Automated systems have their limitations,
however. If an e-mail message contains multiple questions,
for example, the systems tend to answer the first and
ignore the rest. And efficiency degrades as the message
becomes more complex. Recognizing they can only deploy
automated systems in conjunction with human operators,
banks are proceeding cautiously.
Consider, for example, Atlanta-based
SunTrust Banks Inc., which receives about 40,000 e-mails
a month. SunTrust uses 30 employees to answer 95% of its
e-mails within 24 hours and is averaging a turnaround
of about 22 hours, according to John McGuire, managing
director of SunTrust Online. While executives express
satisfaction with current response times, they also recognize
that customer expectations are rising. New technology
is slated that potentially will slash the response time
average to 12 hours.
This new system will incorporate automated
answers, albeit in a judicious manner. "We want to
keep our customer service representatives in control of
the process," McGuire says. "We may use automated
systems that pop up a suggested answer in response to
a question. But the service agent will still decide whether
or not to use it, and whether the response needs modification."

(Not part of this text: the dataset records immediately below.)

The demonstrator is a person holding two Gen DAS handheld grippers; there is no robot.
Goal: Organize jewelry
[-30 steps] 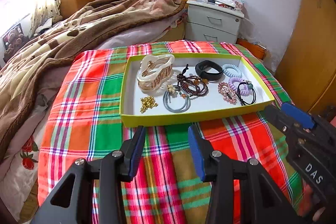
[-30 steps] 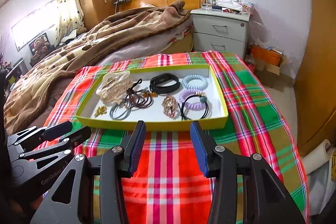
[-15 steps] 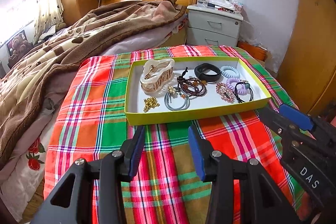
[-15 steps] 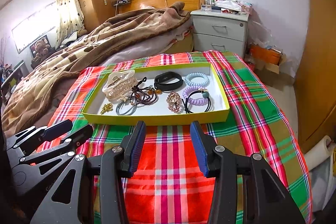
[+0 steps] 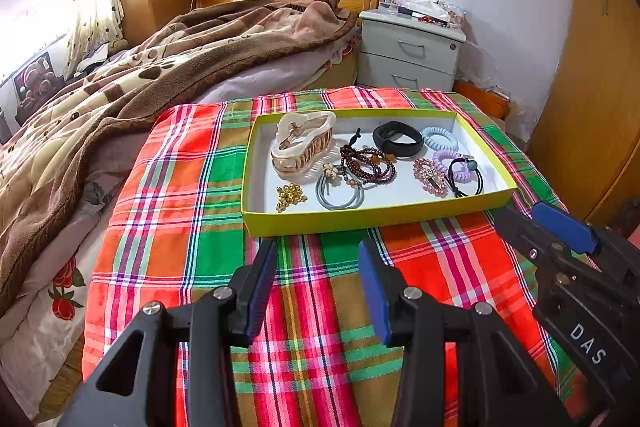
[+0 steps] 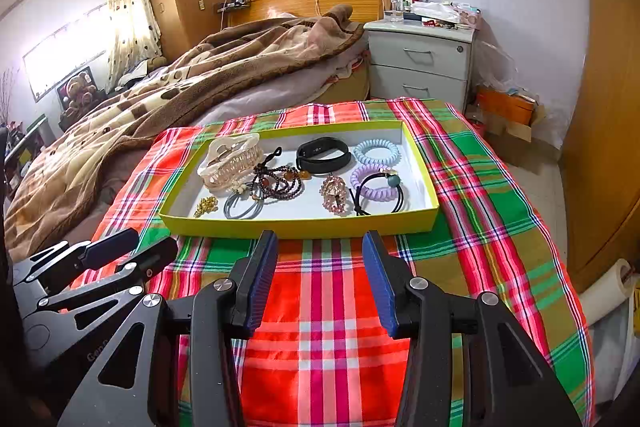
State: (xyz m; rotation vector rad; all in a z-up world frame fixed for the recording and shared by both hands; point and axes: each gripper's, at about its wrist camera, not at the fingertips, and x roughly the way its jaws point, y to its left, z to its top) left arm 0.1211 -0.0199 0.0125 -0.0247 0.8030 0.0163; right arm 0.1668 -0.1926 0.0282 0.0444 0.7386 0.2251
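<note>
The yellow tray (image 5: pixel 372 217) with the jewelry is set on the plaid cloth (image 5: pixel 172 227) on the bed. Both the left tool (image 5: pixel 318 269) and the right tool (image 6: pixel 320 259) are held spread wide, with nothing pinched, just before the tray. One small piece should be picked slowly, so the tangled bead bracelet (image 6: pixel 278 183) is not dragged along. What the gold bits (image 5: pixel 290 195) are cannot be made out.

Bright daylight from the blown-out window (image 5: pixel 24 31) (left), sharp focus, fisheye-bent edges.
</note>
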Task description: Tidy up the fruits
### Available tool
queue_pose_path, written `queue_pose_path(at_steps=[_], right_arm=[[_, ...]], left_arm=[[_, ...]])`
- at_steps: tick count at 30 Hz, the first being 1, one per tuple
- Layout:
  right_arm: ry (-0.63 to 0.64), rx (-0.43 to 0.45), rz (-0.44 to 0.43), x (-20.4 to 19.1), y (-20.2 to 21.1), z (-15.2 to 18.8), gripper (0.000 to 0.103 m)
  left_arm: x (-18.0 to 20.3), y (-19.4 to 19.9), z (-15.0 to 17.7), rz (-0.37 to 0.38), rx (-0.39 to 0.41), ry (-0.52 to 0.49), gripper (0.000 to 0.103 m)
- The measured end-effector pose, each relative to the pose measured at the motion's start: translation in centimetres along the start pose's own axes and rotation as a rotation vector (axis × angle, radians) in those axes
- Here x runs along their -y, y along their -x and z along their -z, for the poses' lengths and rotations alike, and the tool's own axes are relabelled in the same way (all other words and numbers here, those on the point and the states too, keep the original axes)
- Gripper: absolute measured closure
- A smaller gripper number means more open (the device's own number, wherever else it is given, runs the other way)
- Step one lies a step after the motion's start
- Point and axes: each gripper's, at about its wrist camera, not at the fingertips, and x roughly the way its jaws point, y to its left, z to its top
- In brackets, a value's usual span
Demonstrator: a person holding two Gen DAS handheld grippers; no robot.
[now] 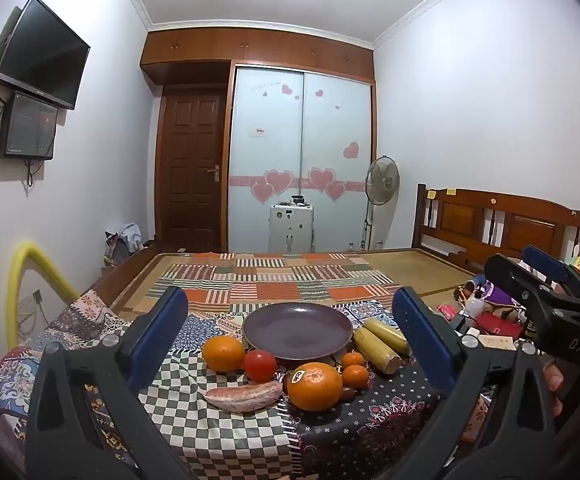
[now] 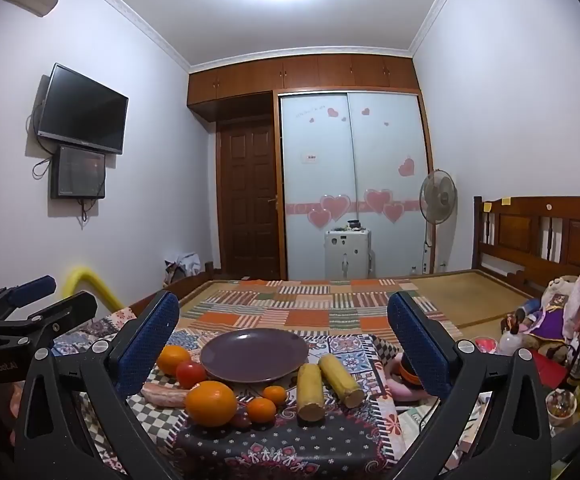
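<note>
Fruit lies beside our empty plate (image 1: pixel 297 330): big orange (image 1: pixel 314 386), second orange (image 1: pixel 223 353), tomato (image 1: pixel 260 365), two mandarins (image 1: pixel 354 368). Left tool (image 1: pixel 290 336) and right tool (image 2: pixel 283 338) hover wide open, holding nothing. Nothing plated yet; next we pick one fruit, likely the big orange.

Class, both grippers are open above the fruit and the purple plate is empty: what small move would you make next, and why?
Probably lower the left gripper over the large sticker-marked orange. Its jaws stand wide open, that orange lies nearest, and the round purple plate just behind holds nothing yet.
</note>
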Motion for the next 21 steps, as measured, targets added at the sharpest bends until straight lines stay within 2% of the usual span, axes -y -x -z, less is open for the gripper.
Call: queue_pose_path(at_steps=[21], right_arm=[[-0.011,-0.004,-0.001,0.1,0.6,-0.1,0.000]], left_arm=[[0.3,0.8,0.1,-0.014,-0.004,-0.008,0.000]])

The system will be able to identify
urgent messages, such as those dealing with bill-pay problems,
and prioritize them. It will further allow customers who
do not bank online to send secured e-mails. SunTrust's
current system uses the bank's online banking security
and passwords so that sensitive questions, involving balance
inquiries for example, can only be sent by customers with
online banking access.
In general, large banks are somewhat
hindered in their use of automated systems by the need
to integrate the new technology into their complex and
far-flung information technology systems. For that reason,
more tightly knit institutions such as mid-size
and community banks, Internet banks and credit unions
have been a bit more adventurous in experimenting
with automated e-mail.
For example, People's Bank, a $13 billion-asset
regional bank and a national issuer of credit cards, receives
more than 30,000 e-mails monthly, 70% of which can be
answered automatically, according to Josephson. The bank's
service standard requires that all e-mails should be answered
within one business day, but it frequently answers messages
within four hours.
A key part of the response technique
at People's is to view each e-mail and prioritize it.

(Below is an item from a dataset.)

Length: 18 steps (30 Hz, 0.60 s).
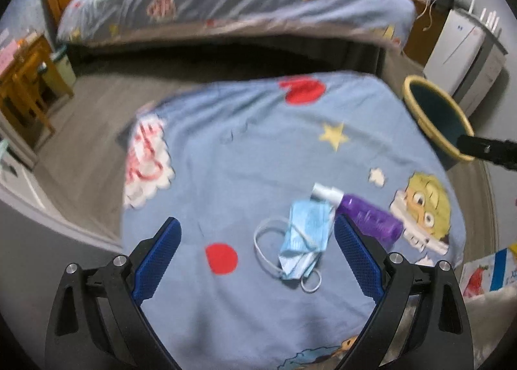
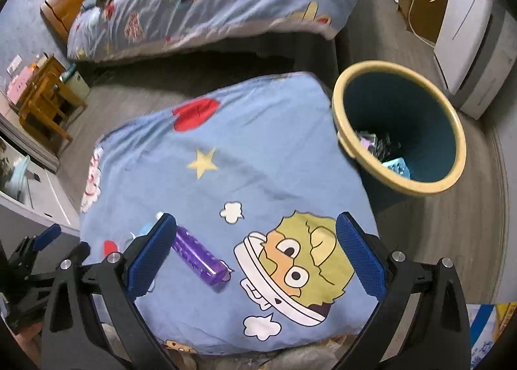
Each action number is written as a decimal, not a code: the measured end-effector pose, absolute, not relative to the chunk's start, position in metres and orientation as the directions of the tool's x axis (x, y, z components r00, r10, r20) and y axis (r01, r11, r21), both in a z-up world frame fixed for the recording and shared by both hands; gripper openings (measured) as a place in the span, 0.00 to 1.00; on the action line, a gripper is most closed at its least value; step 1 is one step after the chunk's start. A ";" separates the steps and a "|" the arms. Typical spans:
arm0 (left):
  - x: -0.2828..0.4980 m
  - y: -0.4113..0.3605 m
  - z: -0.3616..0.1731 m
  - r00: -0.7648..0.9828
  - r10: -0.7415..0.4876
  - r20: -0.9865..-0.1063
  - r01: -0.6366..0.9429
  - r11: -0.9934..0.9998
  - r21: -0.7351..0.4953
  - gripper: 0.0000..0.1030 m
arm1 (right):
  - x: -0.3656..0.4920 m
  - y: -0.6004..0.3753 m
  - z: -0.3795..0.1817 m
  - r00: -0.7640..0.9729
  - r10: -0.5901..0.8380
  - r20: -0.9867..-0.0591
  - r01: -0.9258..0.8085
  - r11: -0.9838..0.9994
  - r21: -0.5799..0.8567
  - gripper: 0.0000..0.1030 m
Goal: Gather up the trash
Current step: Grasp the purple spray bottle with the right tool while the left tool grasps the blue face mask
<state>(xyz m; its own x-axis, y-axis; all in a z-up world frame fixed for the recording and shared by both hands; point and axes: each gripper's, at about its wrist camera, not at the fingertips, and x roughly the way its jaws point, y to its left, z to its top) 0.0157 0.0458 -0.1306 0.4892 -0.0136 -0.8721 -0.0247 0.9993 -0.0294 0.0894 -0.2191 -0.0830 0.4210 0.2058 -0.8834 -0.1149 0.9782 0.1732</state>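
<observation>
Hovering with jaws spread wide and empty, the left gripper (image 1: pixel 257 240) faced the crumpled mask (image 1: pixel 302 237) beside the purple bottle (image 1: pixel 371 216) on the blue sheet (image 1: pixel 242 159); pinching its bunched middle probably gripped best. The right gripper (image 2: pixel 255 242) gaped too, holding nothing.

The bed cover (image 2: pixel 226 130) is soft, matt printed cloth with shallow creases, and the face mask (image 1: pixel 305 237) on it looks like thin pleated fabric with smooth white cord loops. The purple bottle (image 2: pixel 197 255) is glossy see-through plastic with a white plastic top, while the bin (image 2: pixel 400 124) has a smooth matt plastic wall and a pale, duller rim. Each claw, left (image 1: pixel 257 258) and right (image 2: pixel 257 255), has rough, dimpled blue pads on matt black plastic arms with shiny metal pins, and the floor (image 2: pixel 452 234) looks like matt grey wood-grain boards.
</observation>
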 end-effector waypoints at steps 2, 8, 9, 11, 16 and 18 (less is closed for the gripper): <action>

Stop-payment requests, for example, are sent to the top
of the list. The system then identifies key words and
routes the message to the appropriate service agent
mortgage, credit card or checking account specialists,
for example.
When the rep receives the e-mail, the
system automatically suggests a reply. The rep reviews
the answer and then decides whether to forward the reply,
modify it or rewrite the response. The system can also
identify difficult or complex problems and forward those
to the most experienced customer service personnel.
Another institution heavily impacted
by customer e-mail is Atlanta-based NetBank Inc., which
also receives more than 30,000 e-mails a month. An automated
response system has helped this institution accelerate
its response rate to between six and eight hours, compared
with about 24 hours a year earlier. NetBank's system identifies
key words in a message to suggest a response. An agent
then reviews that response to make sure all the questions
being asked have been answered.
NetBank is also trying to make sure
that customer questions receive complete answers. Ginny
Johnston, executive vice president for customer care,
says the institution installed templates that request
specific information before the e-mail response is sent.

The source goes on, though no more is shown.